Communist Party spokesmen drew a contrast between the Chinese and U.S. military budgets, pointing out that the Chinese figure remains a fraction of the American one. That's true, but it disguises as much as it reveals about the state of the U.S.-China competition.
Two comments, one about arithmetic and one about geostrategy. My amphibian buddy Commander Salamander points out that under the Rule of 72, the PLA budget will double in less than seven years if it increases at 10.7 percent each year. That casts new light on the soothing Chinese talking point that it will take China thirty years to catch up with the United States. Let's suppose the Pentagon bumps up its estimate of Beijing's actual spending to $130-190 billion for this year. Take the midpoint of that range, $160 billion. If the double-digit increases of the past two decades persist, doubling the defense budget around every seven years, then China may exceed U.S. spending long before three decades elapse. It will do so even using the official CCP numbers, albeit a tad more slowly. (The Pentagon budget stands at around $600 billion this year.) Call it Beijing's Thirty-Year Rule, a bizarro version of Great Britain's Ten-Year Rule. The interwar Royal Navy, that is, assumed there would be no war for the coming decade. For Britain the Ten-Year Rule mutated into an excuse not to spend scarce funds on modernizing the fleet; for China a Thirty-Year Rule provides a breathing space to get ready.
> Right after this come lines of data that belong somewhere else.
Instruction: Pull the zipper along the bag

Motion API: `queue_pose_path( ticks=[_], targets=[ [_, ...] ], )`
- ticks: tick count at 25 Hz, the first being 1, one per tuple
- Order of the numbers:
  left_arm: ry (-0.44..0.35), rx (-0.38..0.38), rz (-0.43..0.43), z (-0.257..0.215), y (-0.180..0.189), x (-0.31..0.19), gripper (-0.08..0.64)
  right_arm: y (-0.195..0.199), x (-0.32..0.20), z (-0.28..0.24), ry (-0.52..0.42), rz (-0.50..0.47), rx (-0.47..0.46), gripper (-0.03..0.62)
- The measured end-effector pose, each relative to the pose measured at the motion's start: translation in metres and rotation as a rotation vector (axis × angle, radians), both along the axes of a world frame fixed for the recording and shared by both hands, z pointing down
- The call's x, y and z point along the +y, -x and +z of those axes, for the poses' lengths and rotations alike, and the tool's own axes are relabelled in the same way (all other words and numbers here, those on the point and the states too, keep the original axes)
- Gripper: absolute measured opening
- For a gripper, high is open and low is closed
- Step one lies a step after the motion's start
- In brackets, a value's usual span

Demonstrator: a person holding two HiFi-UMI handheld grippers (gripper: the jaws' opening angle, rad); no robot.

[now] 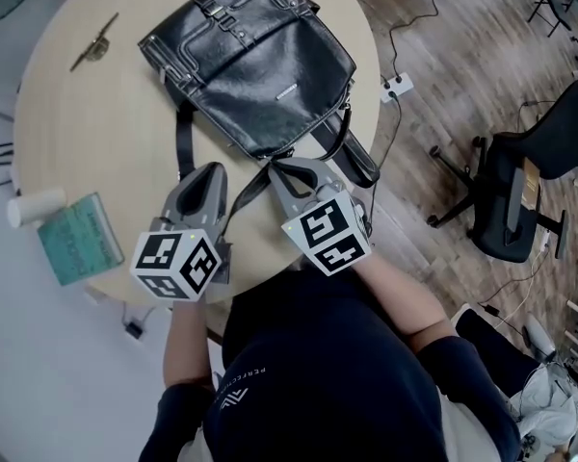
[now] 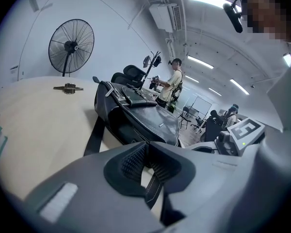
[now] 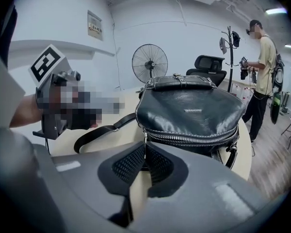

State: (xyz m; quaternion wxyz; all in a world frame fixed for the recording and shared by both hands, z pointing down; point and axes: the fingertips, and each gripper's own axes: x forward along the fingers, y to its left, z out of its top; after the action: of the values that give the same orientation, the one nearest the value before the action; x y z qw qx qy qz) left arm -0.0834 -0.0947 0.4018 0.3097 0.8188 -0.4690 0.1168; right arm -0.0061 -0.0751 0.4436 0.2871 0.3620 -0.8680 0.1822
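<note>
A black leather bag [image 1: 260, 65] lies on the round pale table [image 1: 96, 133]. Its silver zipper [image 3: 194, 139] runs along the near side in the right gripper view. My right gripper [image 1: 291, 168] sits at the bag's near corner. Seen from that gripper itself [image 3: 145, 147], it is shut on the small zipper pull [image 3: 145, 136] at the zipper's left end. My left gripper [image 1: 204, 171] is beside it, just off the bag. In its own view the left gripper [image 2: 146, 149] is shut on a black stitched strap [image 2: 153, 184] that runs down between the pads.
A green book [image 1: 80, 239] and a white cylinder [image 1: 36, 206] lie at the table's left edge. A brass object [image 1: 94, 46] lies at the far left. An office chair [image 1: 530, 191] and a power strip [image 1: 398, 87] are on the floor to the right. A person [image 3: 262, 67] stands beyond the table.
</note>
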Motion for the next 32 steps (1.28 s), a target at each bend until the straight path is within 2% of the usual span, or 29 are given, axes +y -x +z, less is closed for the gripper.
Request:
queue_pose_path(
  ticks=[8,16,20,26,32],
  targets=[
    [-0.002,-0.003,-0.002,-0.002,-0.005,-0.011,0.066,-0.011,0.001,-0.003,0.020,-0.023,0.004,0.014],
    [0.014,0.088,0.028,-0.011,-0.018,-0.022,0.124,-0.023,0.002,-0.004,0.023,-0.034,0.016,0.014],
    [0.031,0.110,0.050,-0.011,-0.027,-0.028,0.157,-0.031,0.000,-0.004,0.034,-0.029,0.011,0.014],
    [0.079,0.110,0.072,-0.001,-0.042,-0.032,0.227,-0.035,-0.002,-0.004,0.042,-0.023,-0.003,0.014],
    [0.089,0.078,0.052,0.004,-0.043,-0.036,0.204,-0.040,-0.009,-0.003,0.042,-0.031,0.004,0.014]
  ],
)
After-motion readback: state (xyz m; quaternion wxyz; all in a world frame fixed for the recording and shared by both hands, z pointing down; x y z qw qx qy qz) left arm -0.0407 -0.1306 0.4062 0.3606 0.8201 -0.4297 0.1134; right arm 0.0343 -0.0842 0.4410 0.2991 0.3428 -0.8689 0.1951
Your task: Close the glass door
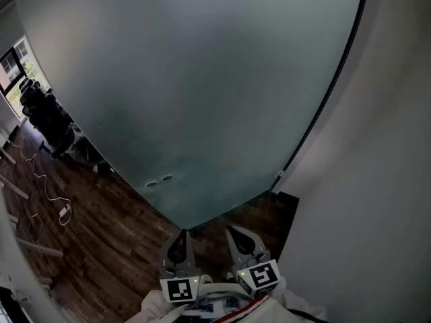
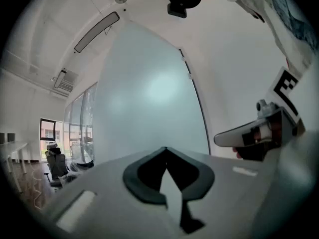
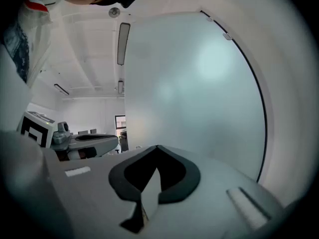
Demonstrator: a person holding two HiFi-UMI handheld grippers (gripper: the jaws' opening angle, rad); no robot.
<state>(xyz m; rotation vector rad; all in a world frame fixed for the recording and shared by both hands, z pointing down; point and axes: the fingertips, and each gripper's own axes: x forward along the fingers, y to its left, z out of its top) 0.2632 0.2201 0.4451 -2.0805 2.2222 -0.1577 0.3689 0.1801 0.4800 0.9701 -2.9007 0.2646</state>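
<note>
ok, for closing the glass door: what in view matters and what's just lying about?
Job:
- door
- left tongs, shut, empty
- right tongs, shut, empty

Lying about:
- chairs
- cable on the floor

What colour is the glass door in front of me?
The glass door is frosted pale blue-green, not clear; best seen in the head view.

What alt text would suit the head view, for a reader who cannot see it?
A large frosted glass door fills most of the view, its dark right edge beside a white wall. At the bottom, the left gripper and right gripper, both shut and empty, point toward it above a wooden floor; office chairs stand far left.
</note>
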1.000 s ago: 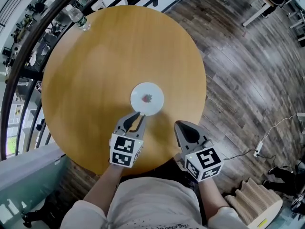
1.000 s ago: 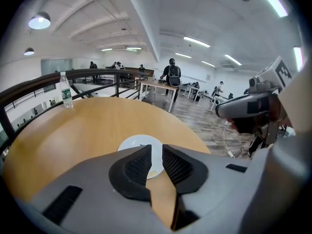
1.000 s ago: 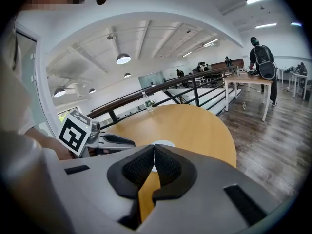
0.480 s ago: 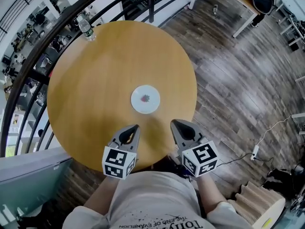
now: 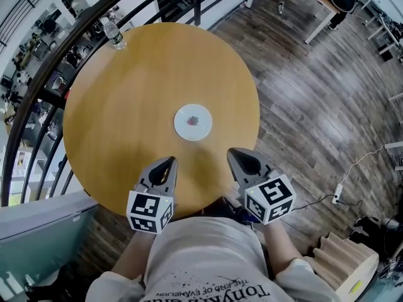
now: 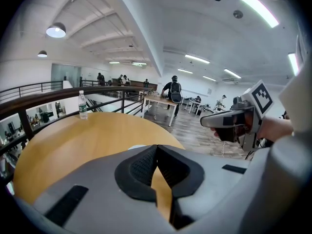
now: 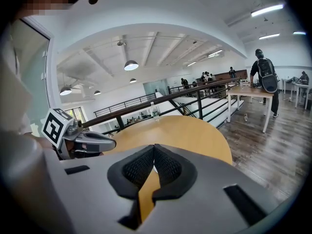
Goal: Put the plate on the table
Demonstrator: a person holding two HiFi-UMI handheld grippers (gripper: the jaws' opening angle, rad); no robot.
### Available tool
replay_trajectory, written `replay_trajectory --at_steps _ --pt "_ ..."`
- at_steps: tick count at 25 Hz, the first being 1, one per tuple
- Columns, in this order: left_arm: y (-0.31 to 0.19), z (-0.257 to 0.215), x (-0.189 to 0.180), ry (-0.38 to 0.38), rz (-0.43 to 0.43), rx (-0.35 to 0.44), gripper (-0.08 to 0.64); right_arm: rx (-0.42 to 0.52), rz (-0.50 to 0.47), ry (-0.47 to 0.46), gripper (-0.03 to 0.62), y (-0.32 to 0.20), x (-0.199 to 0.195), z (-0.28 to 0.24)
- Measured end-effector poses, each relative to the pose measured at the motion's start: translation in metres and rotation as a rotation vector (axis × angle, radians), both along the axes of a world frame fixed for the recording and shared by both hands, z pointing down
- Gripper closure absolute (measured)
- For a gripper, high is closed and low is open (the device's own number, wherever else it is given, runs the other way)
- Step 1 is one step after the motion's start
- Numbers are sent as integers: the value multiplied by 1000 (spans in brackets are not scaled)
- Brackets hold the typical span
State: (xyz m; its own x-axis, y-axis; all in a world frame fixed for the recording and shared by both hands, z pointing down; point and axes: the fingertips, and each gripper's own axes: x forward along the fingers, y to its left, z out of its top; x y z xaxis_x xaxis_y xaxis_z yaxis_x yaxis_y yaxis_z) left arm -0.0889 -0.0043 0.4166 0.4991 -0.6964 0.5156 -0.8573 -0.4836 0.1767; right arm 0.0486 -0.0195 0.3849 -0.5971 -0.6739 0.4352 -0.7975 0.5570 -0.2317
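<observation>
Pulled back toward the bottom edge, the left gripper [image 5: 167, 162] and right gripper [image 5: 235, 153] have fingers [image 6: 140, 168] clenched on nothing. The small white round plate [image 5: 192, 122] lies mid-frame on the round wooden worktop [image 5: 126, 93]; placing looks done.

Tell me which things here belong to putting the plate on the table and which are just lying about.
Job: plate, on the round table; left gripper, right gripper, both shut, empty.
Lying about: water bottle at the table's far edge; cable on the floor.
</observation>
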Motion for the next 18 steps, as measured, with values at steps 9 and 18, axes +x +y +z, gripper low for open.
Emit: replay_trajectory --at_steps 9,18 --pt "-2 2 -6 -14 4 -2 535 13 21 -8 568 -3 1 -5" --pt "-2 0 -10 -18 -5 2 535 3 20 -3 568 0 2 -5"
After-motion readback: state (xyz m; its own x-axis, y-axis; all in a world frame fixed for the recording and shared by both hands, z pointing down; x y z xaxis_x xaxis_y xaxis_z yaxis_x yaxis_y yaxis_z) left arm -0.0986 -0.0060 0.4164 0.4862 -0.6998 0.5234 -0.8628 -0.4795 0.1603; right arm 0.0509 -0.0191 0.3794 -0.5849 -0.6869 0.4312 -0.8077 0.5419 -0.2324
The geostrategic point is the one I made on Monday, namely that side-by-side comparisons of defense figures mislead. For China the theater is the Asian seas, primarily the waters and skies landward of the first island chain. That's a relatively compact, manageable space. For the United States the theater is the world. Getting into most parts of that theater demands long voyages or flights through potentially contested thoroughfares. Projecting power across transoceanic distances is a daunting — and disproportionately expensive — enterprise. Apply a physics metaphor. Energy diminishes by the square of the distance from the energy source, not in linear fashion. It plunges. Much the same holds true for military power. The PLA has the luxury of concentrating its efforts, and its budget, on the fraction of the earth's surface that is maritime Asia. The U.S. military remains dispersed, and it must invest lavishly in bases, logistics, and large platforms capable of traversing vast distances, just to reach faraway scenes of action.
In short, the amounts the two competitors invest in usable firepower are closer than raw spending figures indicate. Let's refuse to be lied to by statistics.